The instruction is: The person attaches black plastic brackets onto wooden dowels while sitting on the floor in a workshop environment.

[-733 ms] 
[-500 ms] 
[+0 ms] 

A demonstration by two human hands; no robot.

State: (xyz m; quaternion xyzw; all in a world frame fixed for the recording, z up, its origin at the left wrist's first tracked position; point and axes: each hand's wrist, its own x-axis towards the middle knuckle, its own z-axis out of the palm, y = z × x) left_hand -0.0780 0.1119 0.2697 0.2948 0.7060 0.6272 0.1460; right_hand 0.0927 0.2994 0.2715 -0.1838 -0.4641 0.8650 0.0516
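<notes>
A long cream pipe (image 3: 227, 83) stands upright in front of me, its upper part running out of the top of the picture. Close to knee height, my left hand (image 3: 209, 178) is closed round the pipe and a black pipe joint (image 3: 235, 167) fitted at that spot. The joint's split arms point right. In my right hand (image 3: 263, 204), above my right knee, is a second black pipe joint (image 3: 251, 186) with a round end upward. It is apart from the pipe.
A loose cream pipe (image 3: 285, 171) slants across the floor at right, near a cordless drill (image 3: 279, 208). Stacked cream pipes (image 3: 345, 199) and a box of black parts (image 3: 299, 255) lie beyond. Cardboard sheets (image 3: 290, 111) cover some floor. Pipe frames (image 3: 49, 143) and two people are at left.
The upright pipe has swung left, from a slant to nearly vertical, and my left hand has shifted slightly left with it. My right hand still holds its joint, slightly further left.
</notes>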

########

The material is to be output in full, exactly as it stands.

The instruction is: The person attaches black plastic brackets onto wooden dowels while sitting on the floor in a workshop environment.

[-733 ms] 
[-500 ms] 
[+0 ms] 

A demonstration by two human hands; no robot.

State: (xyz m; quaternion xyzw; all in a world frame fixed for the recording, z up, its origin at the left wrist's first tracked position; point and axes: each hand's wrist, its own x-axis towards the middle knuckle, its own z-axis out of the palm, y = z × x) left_hand -0.0780 0.1119 0.2697 0.2948 0.7060 0.6272 0.1460; right_hand 0.0927 0.2994 0.2715 -0.1838 -0.4641 0.8650 0.0516
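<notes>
A long cream pipe (image 3: 227, 83) stands upright in front of me, its upper part running out of the top of the picture. Close to knee height, my left hand (image 3: 209, 178) is closed round the pipe and a black pipe joint (image 3: 235, 167) fitted at that spot. The joint's split arms point right. In my right hand (image 3: 263, 204), above my right knee, is a second black pipe joint (image 3: 251, 186) with a round end upward. It is apart from the pipe.
A loose cream pipe (image 3: 285, 171) slants across the floor at right, near a cordless drill (image 3: 279, 208). Stacked cream pipes (image 3: 345, 199) and a box of black parts (image 3: 299, 255) lie beyond. Cardboard sheets (image 3: 290, 111) cover some floor. Pipe frames (image 3: 49, 143) and two people are at left.
The upright pipe has swung left, from a slant to nearly vertical, and my left hand has shifted slightly left with it. My right hand still holds its joint, slightly further left.
</notes>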

Now the output is complete.